SecurityIncident. Every incident created from correlated alerts. Status, classification, assignment, resolution time, response actions taken. This proves: incident response procedures are followed, incidents are classified and resolved.
AzureActivity. Every Azure resource operation. Resource creation, deletion, modification, policy assignment, role assignment. This proves: infrastructure changes are logged, administrative actions are attributed.
InformationProtectionLogs. Every sensitivity label application, DLP policy match, classification action. This proves: data classification controls are active, data loss prevention is operating.
IdentityInfo. User attributes, risk scores, account status changes. This proves: identity governance is maintained, account lifecycle is managed.
Each of these tables is a continuous, structured record of control operation. Not a point-in-time snapshot. Not a manually exported report. A living, queryable evidence base.

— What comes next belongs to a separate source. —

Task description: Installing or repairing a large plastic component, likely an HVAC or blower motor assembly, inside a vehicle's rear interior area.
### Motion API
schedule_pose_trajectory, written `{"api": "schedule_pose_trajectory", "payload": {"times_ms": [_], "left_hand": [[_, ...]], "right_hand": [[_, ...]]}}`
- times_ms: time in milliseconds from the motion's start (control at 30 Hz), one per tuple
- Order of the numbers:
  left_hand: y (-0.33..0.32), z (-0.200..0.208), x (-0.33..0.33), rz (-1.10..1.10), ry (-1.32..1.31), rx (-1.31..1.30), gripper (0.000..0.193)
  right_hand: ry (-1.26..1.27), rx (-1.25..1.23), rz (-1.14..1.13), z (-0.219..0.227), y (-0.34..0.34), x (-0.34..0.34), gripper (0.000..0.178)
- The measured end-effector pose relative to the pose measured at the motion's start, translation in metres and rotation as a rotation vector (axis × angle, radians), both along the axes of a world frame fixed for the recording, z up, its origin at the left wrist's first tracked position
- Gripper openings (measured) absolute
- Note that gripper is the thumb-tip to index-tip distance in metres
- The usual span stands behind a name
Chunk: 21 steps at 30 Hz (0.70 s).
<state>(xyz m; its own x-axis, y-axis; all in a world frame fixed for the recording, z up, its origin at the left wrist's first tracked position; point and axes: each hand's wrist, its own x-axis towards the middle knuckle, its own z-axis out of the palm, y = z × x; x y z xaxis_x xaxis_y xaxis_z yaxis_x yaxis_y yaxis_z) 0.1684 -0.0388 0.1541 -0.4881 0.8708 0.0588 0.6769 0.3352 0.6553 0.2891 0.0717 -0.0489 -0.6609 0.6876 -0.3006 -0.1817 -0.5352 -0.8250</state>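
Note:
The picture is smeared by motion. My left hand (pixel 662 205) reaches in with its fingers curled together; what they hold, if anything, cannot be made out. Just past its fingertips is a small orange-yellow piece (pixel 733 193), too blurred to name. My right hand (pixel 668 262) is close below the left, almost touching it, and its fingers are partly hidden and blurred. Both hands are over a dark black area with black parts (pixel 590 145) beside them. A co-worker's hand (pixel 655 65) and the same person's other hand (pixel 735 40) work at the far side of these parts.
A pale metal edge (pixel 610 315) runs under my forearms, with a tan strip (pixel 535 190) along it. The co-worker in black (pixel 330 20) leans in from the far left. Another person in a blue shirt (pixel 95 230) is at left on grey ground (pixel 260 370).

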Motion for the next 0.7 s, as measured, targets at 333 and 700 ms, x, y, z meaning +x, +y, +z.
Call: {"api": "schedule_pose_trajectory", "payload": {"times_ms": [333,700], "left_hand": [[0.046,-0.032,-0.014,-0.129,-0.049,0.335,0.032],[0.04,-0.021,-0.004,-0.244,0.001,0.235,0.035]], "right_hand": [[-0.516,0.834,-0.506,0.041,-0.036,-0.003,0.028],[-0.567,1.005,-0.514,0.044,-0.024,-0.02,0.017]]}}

Mapping Sentinel tables to control frameworks
Here's where it gets concrete. Specific Sentinel tables map directly to specific control requirements across major frameworks.
Identity controls (ISO 27001 A.8.5, SOC 2 CC6.1, NIST CSF PR.AC-1)
KQL query:
SigninLogs
| where TimeGenerated > ago(90d)
| where ConditionalAccessStatus == "success"
| where AuthenticationRequirement == "multiFactorAuthentication"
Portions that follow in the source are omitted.